GIVEN DATA >>

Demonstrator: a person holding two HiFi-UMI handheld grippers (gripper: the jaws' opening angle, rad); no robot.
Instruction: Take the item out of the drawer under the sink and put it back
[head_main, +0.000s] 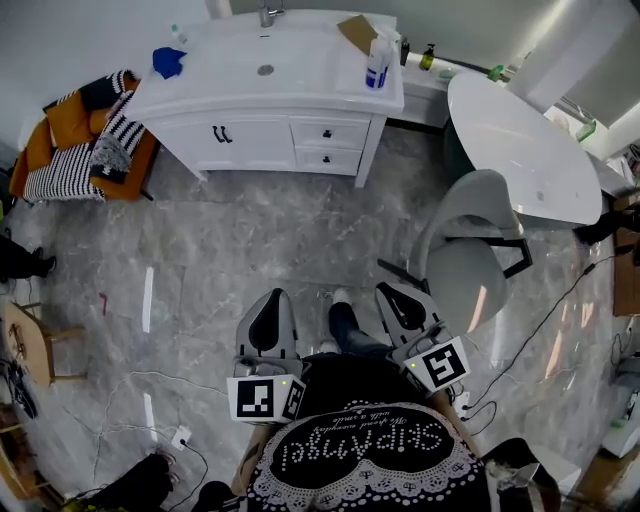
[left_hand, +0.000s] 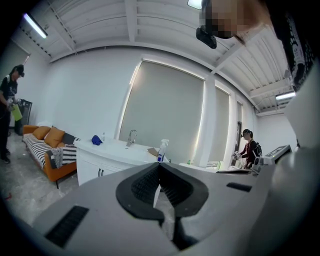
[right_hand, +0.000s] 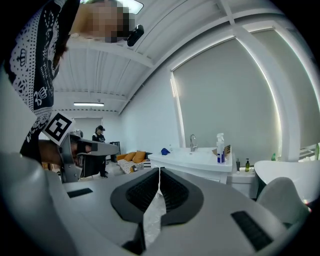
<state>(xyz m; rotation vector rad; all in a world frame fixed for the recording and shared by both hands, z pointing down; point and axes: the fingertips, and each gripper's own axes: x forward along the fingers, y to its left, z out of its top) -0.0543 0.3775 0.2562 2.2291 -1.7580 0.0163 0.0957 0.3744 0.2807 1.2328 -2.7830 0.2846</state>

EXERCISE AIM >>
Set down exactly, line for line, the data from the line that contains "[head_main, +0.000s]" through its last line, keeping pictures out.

TASK RESPONSE >>
[head_main, +0.000s] 
[left_hand, +0.000s] 
[right_hand, +0.000s] 
<state>(xyz m; rotation vector rad; all in a world frame fixed for the recording and shared by both hands, z pointing down; point and axes: the fingertips, and each gripper's own axes: x forward along the fingers, y to its left, z out of its top) -0.0543 0.3775 0.2562 2.2291 -1.7580 0.0163 0.0957 0.3744 0.2807 1.2328 -2.7830 0.2846</state>

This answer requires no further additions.